Getting Started with Conda at HPCC
Introduction
It is often useful to set up a fully customized set of software packages including Python and many other items of utility software in your account through installation of the MiniForge package manager. For a variety of reasons including speed and to avoid potentially restrictive terms of service, we recommend transitioning from Anaconda, Inc. tools such Anaconda and Miniconda to use of MiniForge for a more streamlined and community-focused package management experience. While Anaconda provides a comprehensive suite of tools, it often relies on outdated default channels that can limit efficiency. MiniForge starts with the community-suppored and free conda-forge channel, offering access to a broad range of up-to-date packages without the complexities of commercial licensing. It also includes the mamba libraries and internal toolset, which is usually faster and more reliable than the older Conda and Miniconda tools. This guide highlights the benefits of making this switch and provides clear steps for installing and configuring MiniForge effectively.
Table of Contents
- Overview of Conda Package Management Options
- Importance of Installing MiniForge Over Miniconda or Anaconda
- Removing Existing Miniconda or Anaconda Installations
- Installing MiniForge
- Adding channels to MiniForge
- Creating a Virtual Environment
- Deactivate and remove the Virtual Environment
- Optimizing Conda Initialization
- Using Anaconda and Its Terms of Service
Overview of Conda Package Management Landscape
- Conda-Forge is a community-led collection of recipes, build infrastructure, and distributions for the Conda package manager. Important git repositories. staged-recipes: The place to submit new recipes.

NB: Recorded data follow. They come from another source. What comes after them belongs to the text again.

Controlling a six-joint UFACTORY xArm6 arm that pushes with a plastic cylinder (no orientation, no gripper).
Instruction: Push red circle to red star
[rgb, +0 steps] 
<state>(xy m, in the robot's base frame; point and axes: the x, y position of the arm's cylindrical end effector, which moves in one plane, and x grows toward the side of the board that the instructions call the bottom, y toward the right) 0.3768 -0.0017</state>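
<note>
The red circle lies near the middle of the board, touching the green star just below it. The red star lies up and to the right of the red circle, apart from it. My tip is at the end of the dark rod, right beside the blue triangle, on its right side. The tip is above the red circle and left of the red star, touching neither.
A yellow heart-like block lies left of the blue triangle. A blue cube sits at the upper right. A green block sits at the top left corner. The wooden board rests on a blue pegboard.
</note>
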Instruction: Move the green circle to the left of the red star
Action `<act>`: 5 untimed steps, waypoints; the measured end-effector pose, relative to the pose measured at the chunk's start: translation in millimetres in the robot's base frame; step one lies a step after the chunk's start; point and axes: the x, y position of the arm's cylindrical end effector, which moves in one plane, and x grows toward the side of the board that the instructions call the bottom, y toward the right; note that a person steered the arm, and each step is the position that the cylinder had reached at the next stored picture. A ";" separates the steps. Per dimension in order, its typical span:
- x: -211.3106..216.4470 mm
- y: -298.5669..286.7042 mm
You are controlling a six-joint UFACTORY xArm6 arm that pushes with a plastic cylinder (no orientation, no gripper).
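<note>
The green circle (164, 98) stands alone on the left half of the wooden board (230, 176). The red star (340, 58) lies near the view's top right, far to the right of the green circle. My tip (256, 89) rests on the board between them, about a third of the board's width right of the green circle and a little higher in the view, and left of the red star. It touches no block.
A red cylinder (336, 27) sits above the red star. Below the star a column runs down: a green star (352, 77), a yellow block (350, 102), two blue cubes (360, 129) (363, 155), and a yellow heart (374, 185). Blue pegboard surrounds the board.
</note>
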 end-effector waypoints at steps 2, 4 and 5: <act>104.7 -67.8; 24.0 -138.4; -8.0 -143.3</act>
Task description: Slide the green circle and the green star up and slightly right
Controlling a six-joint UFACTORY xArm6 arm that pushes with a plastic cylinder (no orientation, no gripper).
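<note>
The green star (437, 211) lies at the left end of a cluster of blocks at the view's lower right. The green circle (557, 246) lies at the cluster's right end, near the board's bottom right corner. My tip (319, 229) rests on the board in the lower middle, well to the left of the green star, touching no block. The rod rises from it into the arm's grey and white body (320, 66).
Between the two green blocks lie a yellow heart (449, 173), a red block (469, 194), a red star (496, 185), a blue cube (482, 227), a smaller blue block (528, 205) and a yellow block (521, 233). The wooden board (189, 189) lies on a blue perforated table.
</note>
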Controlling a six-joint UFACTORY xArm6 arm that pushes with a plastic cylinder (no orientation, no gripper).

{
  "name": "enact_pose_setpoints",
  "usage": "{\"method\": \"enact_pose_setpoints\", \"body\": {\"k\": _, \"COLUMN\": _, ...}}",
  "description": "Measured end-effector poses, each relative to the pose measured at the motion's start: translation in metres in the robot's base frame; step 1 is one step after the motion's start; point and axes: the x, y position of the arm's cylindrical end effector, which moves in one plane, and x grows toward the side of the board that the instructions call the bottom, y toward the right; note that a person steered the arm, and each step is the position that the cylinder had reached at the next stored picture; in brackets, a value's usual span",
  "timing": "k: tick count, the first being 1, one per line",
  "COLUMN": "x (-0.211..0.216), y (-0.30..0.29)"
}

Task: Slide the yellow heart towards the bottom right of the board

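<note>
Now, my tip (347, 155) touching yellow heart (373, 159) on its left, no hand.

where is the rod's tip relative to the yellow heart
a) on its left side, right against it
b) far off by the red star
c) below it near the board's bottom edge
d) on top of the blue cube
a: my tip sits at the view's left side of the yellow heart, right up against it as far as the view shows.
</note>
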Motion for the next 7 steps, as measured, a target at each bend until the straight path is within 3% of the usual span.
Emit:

- Conda is a powerful command-line tool for package and environment management that runs on Windows, macOS, and Linux. Conda can be found in many distributions, like Anaconda Distribution, Miniconda, or MiniForge.
- Anaconda is a commercial distribution of Python and R languages used to install and manage packages. Anaconda contains all of the most common packages (tools) a data scientist needs and can be considered the hardware store of data science tools.
- Miniconda is a free minimal installer for Conda. It is a small bootstrap version of Anaconda that includes only Conda, Python, the packages they both depend on, and a small number of other useful packages (like pip, zlib, and a few others).
- Mamba is an open source project designed to speed up and improve reliability of conda package installation.
- MiniForge is a minimal installer for Conda that includes the Mamba libraries. MiniForge allows users to install the Conda package manager with the following features pre-configured: conda-forge set as the default channel.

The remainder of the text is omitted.